- **WHAT IS BEING ASKED**
Leaving the pictures aside, transcribe every line below exactly.

- **SOURCE MATERIAL**
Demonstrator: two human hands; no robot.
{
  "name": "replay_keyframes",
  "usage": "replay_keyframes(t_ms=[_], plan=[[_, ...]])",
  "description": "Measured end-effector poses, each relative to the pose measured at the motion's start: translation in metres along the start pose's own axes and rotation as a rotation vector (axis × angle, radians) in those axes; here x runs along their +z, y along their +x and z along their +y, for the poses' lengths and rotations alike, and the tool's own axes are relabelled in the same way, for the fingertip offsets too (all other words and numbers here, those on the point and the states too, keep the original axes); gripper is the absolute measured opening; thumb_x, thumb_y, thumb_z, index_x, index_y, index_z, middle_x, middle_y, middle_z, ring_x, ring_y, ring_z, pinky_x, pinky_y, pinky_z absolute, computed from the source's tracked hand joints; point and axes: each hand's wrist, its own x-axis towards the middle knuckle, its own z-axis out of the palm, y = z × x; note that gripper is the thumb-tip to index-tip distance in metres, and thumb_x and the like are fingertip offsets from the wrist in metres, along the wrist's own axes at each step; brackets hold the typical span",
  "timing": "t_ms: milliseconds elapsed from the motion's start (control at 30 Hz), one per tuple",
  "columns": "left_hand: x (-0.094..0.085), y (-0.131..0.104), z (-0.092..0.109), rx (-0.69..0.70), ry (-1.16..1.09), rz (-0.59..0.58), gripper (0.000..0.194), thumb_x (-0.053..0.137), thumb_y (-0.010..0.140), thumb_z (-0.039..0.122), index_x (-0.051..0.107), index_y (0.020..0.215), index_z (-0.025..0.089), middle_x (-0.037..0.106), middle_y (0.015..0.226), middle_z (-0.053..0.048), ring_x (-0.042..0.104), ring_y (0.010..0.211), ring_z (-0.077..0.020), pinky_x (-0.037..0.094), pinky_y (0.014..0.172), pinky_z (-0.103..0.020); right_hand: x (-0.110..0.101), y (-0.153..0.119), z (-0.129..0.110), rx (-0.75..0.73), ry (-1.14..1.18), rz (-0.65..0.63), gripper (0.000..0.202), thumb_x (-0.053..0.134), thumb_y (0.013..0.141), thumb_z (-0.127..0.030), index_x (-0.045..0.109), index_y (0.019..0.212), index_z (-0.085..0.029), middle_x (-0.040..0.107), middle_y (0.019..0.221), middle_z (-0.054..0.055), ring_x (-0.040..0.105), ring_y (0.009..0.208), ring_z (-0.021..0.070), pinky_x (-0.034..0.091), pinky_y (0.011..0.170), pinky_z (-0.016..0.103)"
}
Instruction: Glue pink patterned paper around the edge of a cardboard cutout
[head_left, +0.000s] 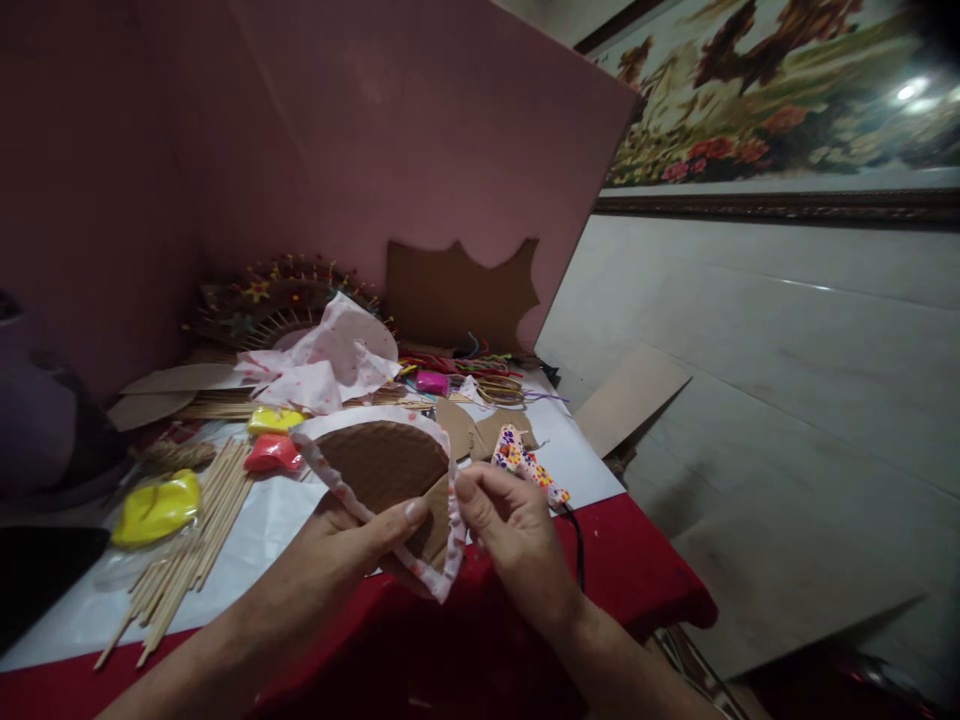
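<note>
A leaf-shaped piece of brown cardboard [375, 462] is held up over the front of the table, with pink-white spotted fabric folded round its edge. My left hand [352, 545] grips it from the lower left, thumb pressed on the cardboard face and the other fingers hidden behind. At the right edge my right hand [517, 535] pinches the fabric rim [456, 520] between thumb and forefinger. Just beyond that hand lies a glue gun [529, 465] with a flower-patterned body, its black cord trailing down.
Wooden sticks [191, 540], yellow clay packs [157, 508] and a red clay pack [274, 454] lie at the left. Crumpled spotted fabric [330, 355], scissors [501, 390] and cardboard scraps [487, 430] sit farther back. A jagged cardboard piece [461, 300] leans on the pink wall.
</note>
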Motion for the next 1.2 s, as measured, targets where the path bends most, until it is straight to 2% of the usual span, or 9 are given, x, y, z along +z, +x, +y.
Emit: replay_keyframes(t_ms=[67,167,267,400,633,767,933,1067,1200], plan=[[0.001,0.0,0.001,0.028,0.051,0.011,0.022,0.067,0.074,0.036,0.073,0.089,0.021,0.073,0.086,-0.006,0.066,0.078,-0.0224,0.054,0.064,-0.03,0.002,-0.002,0.0,0.002,0.014,0.008,0.027,0.058,0.084,-0.038,0.059,0.067,-0.017,0.047,0.058,-0.004,0.041,0.051,0.0093,0.036,0.048,0.021],[0.003,0.002,0.006,0.152,0.11,0.124,0.026,0.071,0.071,0.034,0.071,0.094,0.021,0.072,0.094,-0.005,0.065,0.086,-0.0222,0.052,0.07,-0.029,0.004,-0.005,0.005,-0.008,-0.005,0.039,0.027,0.056,0.085,-0.037,0.058,0.067,-0.016,0.048,0.061,-0.003,0.044,0.055,0.01,0.037,0.051,0.022],[0.002,0.004,0.014,0.246,0.0,0.196,0.027,0.075,0.066,0.031,0.071,0.09,0.02,0.073,0.095,-0.005,0.065,0.091,-0.0236,0.05,0.078,-0.03,0.007,-0.009,0.01,0.027,-0.028,0.049,0.028,0.055,0.086,-0.038,0.058,0.069,-0.016,0.048,0.061,-0.003,0.041,0.055,0.0102,0.036,0.052,0.023],[-0.002,0.003,0.019,0.141,-0.22,0.182,0.025,0.073,0.069,0.025,0.069,0.093,0.017,0.073,0.095,-0.007,0.066,0.089,-0.0238,0.052,0.076,-0.03,0.013,-0.013,0.015,0.05,-0.031,0.065,0.032,0.055,0.085,-0.039,0.052,0.063,-0.017,0.044,0.058,-0.003,0.038,0.054,0.0103,0.034,0.051,0.023],[-0.002,0.001,0.017,0.092,-0.286,0.092,0.015,0.064,0.08,0.018,0.067,0.094,0.015,0.073,0.093,-0.007,0.068,0.084,-0.0203,0.053,0.074,-0.029,0.017,-0.014,0.02,0.089,0.151,0.072,0.036,0.052,0.087,-0.042,0.052,0.062,-0.016,0.043,0.058,-0.003,0.035,0.051,0.0082,0.03,0.044,0.02],[0.0,0.0,0.019,0.035,-0.282,0.008,0.015,0.061,0.082,0.015,0.069,0.095,0.015,0.073,0.092,-0.008,0.068,0.083,-0.021,0.053,0.074,-0.03,0.01,-0.005,0.022,0.223,0.356,0.152,0.033,0.053,0.085,-0.043,0.058,0.068,-0.016,0.05,0.059,-0.002,0.034,0.045,0.0065,0.023,0.035,0.017],[-0.001,0.0,0.017,0.011,-0.26,-0.033,0.017,0.058,0.083,0.015,0.069,0.097,0.015,0.073,0.093,-0.009,0.067,0.085,-0.0217,0.052,0.076,-0.031,0.011,-0.003,0.021,0.367,0.582,0.061,0.023,0.062,0.079,-0.036,0.054,0.069,-0.016,0.048,0.057,-0.004,0.034,0.043,0.0048,0.023,0.035,0.014],[-0.003,0.002,0.016,0.028,-0.25,-0.045,0.018,0.059,0.083,0.016,0.069,0.097,0.015,0.072,0.095,-0.01,0.066,0.085,-0.0218,0.052,0.074,-0.031,0.017,-0.006,0.021,0.359,0.596,0.029,0.022,0.062,0.078,-0.036,0.054,0.071,-0.016,0.048,0.057,-0.005,0.036,0.042,0.0043,0.024,0.035,0.014],[-0.003,0.001,0.018,0.017,-0.27,-0.025,0.019,0.059,0.083,0.018,0.069,0.099,0.015,0.072,0.096,-0.01,0.066,0.085,-0.0208,0.051,0.074,-0.03,0.009,-0.002,0.02,0.3,0.444,0.128,0.025,0.062,0.078,-0.039,0.056,0.07,-0.016,0.049,0.059,-0.004,0.034,0.043,0.005,0.024,0.035,0.015]])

- **WRITTEN ANSWER**
Demonstrator: two human hands; no robot.
{
  "name": "replay_keyframes",
  "usage": "replay_keyframes(t_ms=[_], plan=[[_, ...]])",
  "description": "Measured end-effector poses, each relative to the pose measured at the motion's start: translation in metres along the start pose's own axes and rotation as a rotation vector (axis × angle, radians) in those axes; here x runs along their +z, y along their +x and z along their +y, for the poses' lengths and rotations alike, and the tool's own axes are relabelled in the same way, for the fingertip offsets too (all other words and numbers here, those on the point and the states too, keep the original axes); gripper is the absolute measured opening; thumb_x, thumb_y, thumb_z, index_x, index_y, index_z, middle_x, middle_y, middle_z, ring_x, ring_y, ring_z, pinky_x, pinky_y, pinky_z absolute, computed from the source's tracked hand joints; point and axes: each hand's wrist, its own x-axis towards the middle knuckle, its own z-axis out of the palm, y = z × x; note that gripper is the thumb-tip to index-tip distance in metres, and thumb_x and the like are fingertip offsets from the wrist in metres, along the wrist's own axes at each step; brackets hold the typical span",
  "timing": "t_ms: milliseconds elapsed from the motion's start (control at 30 Hz), one per tuple",
  "columns": "left_hand: x (-0.094..0.085), y (-0.131..0.104), z (-0.092..0.109), rx (-0.69..0.70), ry (-1.16..1.09), rz (-0.59..0.58), gripper (0.000..0.194), thumb_x (-0.053..0.137), thumb_y (-0.010..0.140), thumb_z (-0.039..0.122), index_x (-0.051..0.107), index_y (0.020..0.215), index_z (-0.025..0.089), middle_x (-0.037..0.106), middle_y (0.015..0.226), middle_z (-0.053..0.048), ring_x (-0.042..0.104), ring_y (0.010..0.211), ring_z (-0.077..0.020), pinky_x (-0.037..0.094), pinky_y (0.014..0.172), pinky_z (-0.103..0.020); right_hand: x (-0.110..0.101), y (-0.153..0.119), z (-0.129..0.110), rx (-0.75..0.73), ry (-1.14..1.18), rz (-0.65..0.63), gripper (0.000..0.202), thumb_x (-0.053..0.134), thumb_y (0.013..0.141), thumb_z (-0.127..0.030), index_x (-0.045..0.109), index_y (0.019..0.212), index_z (-0.085..0.029), middle_x (-0.040..0.107), middle_y (0.019..0.221), middle_z (-0.054..0.055), ring_x (-0.040..0.105), ring_y (0.009..0.208), ring_z (-0.021..0.070), pinky_x (-0.034..0.091), pinky_y (0.011..0.170), pinky_z (-0.016..0.103)"
}
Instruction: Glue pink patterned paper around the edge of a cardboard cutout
[head_left, +0.000s] 
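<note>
A leaf-shaped piece of brown cardboard [375, 462] is held up over the front of the table, with pink-white spotted fabric folded round its edge. My left hand [352, 545] grips it from the lower left, thumb pressed on the cardboard face and the other fingers hidden behind. At the right edge my right hand [517, 535] pinches the fabric rim [456, 520] between thumb and forefinger. Just beyond that hand lies a glue gun [529, 465] with a flower-patterned body, its black cord trailing down.
Wooden sticks [191, 540], yellow clay packs [157, 508] and a red clay pack [274, 454] lie at the left. Crumpled spotted fabric [330, 355], scissors [501, 390] and cardboard scraps [487, 430] sit farther back. A jagged cardboard piece [461, 300] leans on the pink wall.
</note>
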Motion for the next 1.2 s, as measured, targets where the path bends most, until it is straight to 2% of the usual span, or 9 are given, x, y, z along +z, +x, +y.
Emit: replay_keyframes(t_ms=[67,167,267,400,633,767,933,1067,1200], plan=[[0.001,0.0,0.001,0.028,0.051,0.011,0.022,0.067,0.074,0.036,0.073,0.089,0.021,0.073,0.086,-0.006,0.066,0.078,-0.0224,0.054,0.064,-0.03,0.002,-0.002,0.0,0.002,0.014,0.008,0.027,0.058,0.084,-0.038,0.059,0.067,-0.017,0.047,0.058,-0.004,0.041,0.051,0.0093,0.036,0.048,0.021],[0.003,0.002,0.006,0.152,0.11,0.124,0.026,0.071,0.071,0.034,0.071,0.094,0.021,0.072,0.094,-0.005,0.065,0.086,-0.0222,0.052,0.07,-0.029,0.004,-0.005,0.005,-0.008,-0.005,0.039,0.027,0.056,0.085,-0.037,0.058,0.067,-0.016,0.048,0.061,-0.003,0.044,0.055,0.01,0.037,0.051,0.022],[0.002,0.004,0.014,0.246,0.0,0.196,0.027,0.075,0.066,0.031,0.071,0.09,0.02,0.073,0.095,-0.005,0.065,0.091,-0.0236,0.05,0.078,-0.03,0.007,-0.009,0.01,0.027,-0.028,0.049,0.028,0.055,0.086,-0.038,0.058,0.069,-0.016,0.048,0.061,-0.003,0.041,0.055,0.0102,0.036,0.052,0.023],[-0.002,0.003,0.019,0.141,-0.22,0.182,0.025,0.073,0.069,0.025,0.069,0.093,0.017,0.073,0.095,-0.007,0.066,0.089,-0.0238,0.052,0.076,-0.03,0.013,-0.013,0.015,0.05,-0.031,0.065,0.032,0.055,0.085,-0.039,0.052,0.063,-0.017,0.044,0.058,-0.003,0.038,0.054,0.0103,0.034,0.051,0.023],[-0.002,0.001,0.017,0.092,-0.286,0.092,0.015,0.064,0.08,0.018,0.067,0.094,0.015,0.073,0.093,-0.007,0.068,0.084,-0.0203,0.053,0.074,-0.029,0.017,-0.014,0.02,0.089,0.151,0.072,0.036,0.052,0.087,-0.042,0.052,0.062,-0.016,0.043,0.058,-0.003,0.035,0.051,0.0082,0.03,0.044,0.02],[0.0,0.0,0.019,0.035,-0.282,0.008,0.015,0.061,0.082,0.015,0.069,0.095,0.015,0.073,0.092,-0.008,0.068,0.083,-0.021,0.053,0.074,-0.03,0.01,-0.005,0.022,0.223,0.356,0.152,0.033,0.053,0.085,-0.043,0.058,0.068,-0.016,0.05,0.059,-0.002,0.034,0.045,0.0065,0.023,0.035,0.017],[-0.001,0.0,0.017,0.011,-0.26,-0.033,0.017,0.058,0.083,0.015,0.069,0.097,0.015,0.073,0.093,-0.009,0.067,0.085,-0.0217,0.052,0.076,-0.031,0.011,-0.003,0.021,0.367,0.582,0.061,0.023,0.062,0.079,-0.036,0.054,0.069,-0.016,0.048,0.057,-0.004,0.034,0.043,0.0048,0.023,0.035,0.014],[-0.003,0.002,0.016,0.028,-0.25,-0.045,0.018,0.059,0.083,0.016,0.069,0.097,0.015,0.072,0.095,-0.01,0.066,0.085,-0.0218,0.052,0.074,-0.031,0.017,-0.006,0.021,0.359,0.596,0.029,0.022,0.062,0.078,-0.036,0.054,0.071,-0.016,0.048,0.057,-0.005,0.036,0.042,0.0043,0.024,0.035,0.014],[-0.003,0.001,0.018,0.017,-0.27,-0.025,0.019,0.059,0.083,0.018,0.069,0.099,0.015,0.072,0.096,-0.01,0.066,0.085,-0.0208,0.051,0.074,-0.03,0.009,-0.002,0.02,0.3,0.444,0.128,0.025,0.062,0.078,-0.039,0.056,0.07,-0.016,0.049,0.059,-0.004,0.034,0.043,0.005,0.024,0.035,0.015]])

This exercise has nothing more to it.